(What to produce) Apart from the pictures, reproduce the data below exactly as it stands.

─── Data section

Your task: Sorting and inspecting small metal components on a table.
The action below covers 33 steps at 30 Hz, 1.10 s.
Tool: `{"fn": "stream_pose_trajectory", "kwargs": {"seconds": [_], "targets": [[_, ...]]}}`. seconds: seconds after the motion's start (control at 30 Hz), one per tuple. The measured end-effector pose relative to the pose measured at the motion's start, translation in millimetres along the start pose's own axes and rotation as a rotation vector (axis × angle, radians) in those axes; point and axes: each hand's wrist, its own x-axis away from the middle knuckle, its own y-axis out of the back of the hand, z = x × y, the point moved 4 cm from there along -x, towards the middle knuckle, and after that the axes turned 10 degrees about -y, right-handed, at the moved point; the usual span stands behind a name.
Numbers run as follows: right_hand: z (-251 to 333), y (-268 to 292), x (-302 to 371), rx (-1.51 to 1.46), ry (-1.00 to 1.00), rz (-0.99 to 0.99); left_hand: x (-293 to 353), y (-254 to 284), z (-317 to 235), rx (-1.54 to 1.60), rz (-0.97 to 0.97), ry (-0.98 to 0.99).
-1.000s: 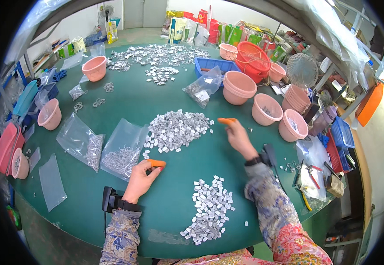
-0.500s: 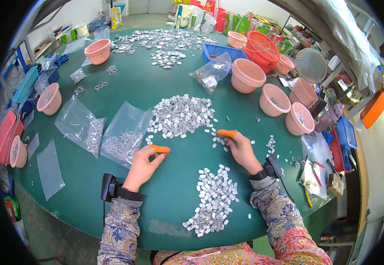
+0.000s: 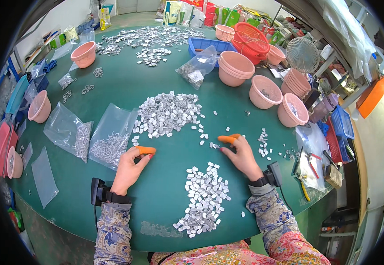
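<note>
My left hand (image 3: 131,168) rests on the green table near the lower left edge of a large heap of small grey-white tag-like pieces (image 3: 167,114). Its thumb and orange-covered index finger come together in a pinch; whatever lies between them is hidden. To the right of that heap, my right hand (image 3: 241,157) hovers low with its orange-covered finger and thumb apart, beside a few loose pieces (image 3: 213,145). A second pile of the same pieces (image 3: 205,198) lies nearer to me, between my forearms.
Clear bags of metal parts (image 3: 112,145) lie left of the heap. Pink basins (image 3: 236,68) and a blue tray (image 3: 212,47) stand at the back right. Pliers (image 3: 304,190) lie at the right edge. More metal pieces (image 3: 152,37) spread across the far table.
The whole view has shifted, so the table's things appear farther left. My right hand has drawn slightly right and toward me relative to the heap, its thumb and finger now apart.
</note>
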Motion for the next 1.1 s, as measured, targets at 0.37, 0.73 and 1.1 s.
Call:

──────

(Solution)
Your task: Sorting and inspecting small metal components on a table.
The action below covers 33 steps at 30 Hz, 1.10 s.
Tool: `{"fn": "stream_pose_trajectory", "kwargs": {"seconds": [_], "targets": [[_, ...]]}}`. seconds: seconds after the motion's start (control at 30 Hz), one per tuple. The measured end-effector pose relative to the pose measured at the motion's start, translation in millimetres along the start pose's own axes and rotation as a rotation vector (axis × angle, radians) in those axes; point and axes: each hand's wrist, its own x-axis away from the middle knuckle, its own y-axis out of the back of the hand, z = x × y, the point moved 4 cm from there along -x, towards the middle knuckle, and after that the axes turned 10 degrees about -y, right-handed, at the moved point; the usual span stands behind a name.
Numbers run as follows: right_hand: z (-251 to 333), y (-268 to 292), x (-302 to 371), rx (-1.51 to 1.46), ry (-1.00 to 1.00), rz (-0.99 to 0.99); left_hand: x (-293 to 353), y (-254 to 284), z (-317 to 235), rx (-1.54 to 1.60), rz (-0.97 to 0.97), ry (-0.98 to 0.99).
-1.000s: 
-0.500s: 
+0.000s: 
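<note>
My left hand (image 3: 131,168) rests on the green table near the lower left edge of a large heap of small grey-white tag-like pieces (image 3: 167,114). Its thumb and orange-covered index finger come together in a pinch; whatever lies between them is hidden. To the right of that heap, my right hand (image 3: 241,157) hovers low with its orange-covered finger and thumb apart, beside a few loose pieces (image 3: 213,145). A second pile of the same pieces (image 3: 205,198) lies nearer to me, between my forearms.
Clear bags of metal parts (image 3: 112,145) lie left of the heap. Pink basins (image 3: 236,68) and a blue tray (image 3: 212,47) stand at the back right. Pliers (image 3: 304,190) lie at the right edge. More metal pieces (image 3: 152,37) spread across the far table.
The whole view has shifted, so the table's things appear farther left. My right hand has drawn slightly right and toward me relative to the heap, its thumb and finger now apart.
</note>
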Motion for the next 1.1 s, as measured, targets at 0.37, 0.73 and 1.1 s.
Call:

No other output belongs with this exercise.